● TASK GOAL
Beginning with the first line, transcribe the entries below exactly through the line containing "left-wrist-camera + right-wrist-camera", inclusive.

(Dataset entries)
----
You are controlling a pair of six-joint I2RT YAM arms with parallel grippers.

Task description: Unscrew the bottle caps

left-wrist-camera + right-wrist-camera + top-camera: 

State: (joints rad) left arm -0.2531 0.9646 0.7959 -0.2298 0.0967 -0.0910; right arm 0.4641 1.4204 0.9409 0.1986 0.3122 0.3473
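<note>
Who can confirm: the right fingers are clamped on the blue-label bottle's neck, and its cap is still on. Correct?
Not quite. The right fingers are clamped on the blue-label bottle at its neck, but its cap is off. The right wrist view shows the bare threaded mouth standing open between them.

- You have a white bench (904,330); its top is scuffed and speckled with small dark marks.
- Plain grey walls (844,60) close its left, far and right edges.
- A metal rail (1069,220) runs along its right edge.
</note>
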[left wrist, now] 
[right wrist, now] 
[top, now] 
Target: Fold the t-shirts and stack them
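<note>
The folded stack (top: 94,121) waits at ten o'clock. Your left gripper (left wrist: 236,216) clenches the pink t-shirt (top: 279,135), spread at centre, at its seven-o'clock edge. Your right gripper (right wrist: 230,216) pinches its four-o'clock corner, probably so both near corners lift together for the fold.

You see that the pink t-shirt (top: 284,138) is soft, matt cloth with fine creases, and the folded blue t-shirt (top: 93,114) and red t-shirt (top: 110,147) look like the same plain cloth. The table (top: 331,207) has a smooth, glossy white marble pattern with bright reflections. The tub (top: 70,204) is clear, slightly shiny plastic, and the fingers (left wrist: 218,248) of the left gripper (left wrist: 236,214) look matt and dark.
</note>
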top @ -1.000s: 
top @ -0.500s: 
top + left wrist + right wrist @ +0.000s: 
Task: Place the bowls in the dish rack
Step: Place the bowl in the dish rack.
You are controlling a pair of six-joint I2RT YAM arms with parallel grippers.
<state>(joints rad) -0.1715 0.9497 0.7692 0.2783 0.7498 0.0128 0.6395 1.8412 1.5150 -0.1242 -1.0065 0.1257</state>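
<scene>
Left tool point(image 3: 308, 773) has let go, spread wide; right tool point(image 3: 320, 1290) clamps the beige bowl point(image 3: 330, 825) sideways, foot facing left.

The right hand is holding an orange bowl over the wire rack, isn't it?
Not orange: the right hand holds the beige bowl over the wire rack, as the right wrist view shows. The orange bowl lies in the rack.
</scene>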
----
● TASK SOLUTION
You are controlling a pair of six-joint I2RT YAM arms with parallel grippers.

Task description: Unscrew the bottle caps

left-wrist-camera + right-wrist-camera + top-camera: 

Nothing else is part of this exercise.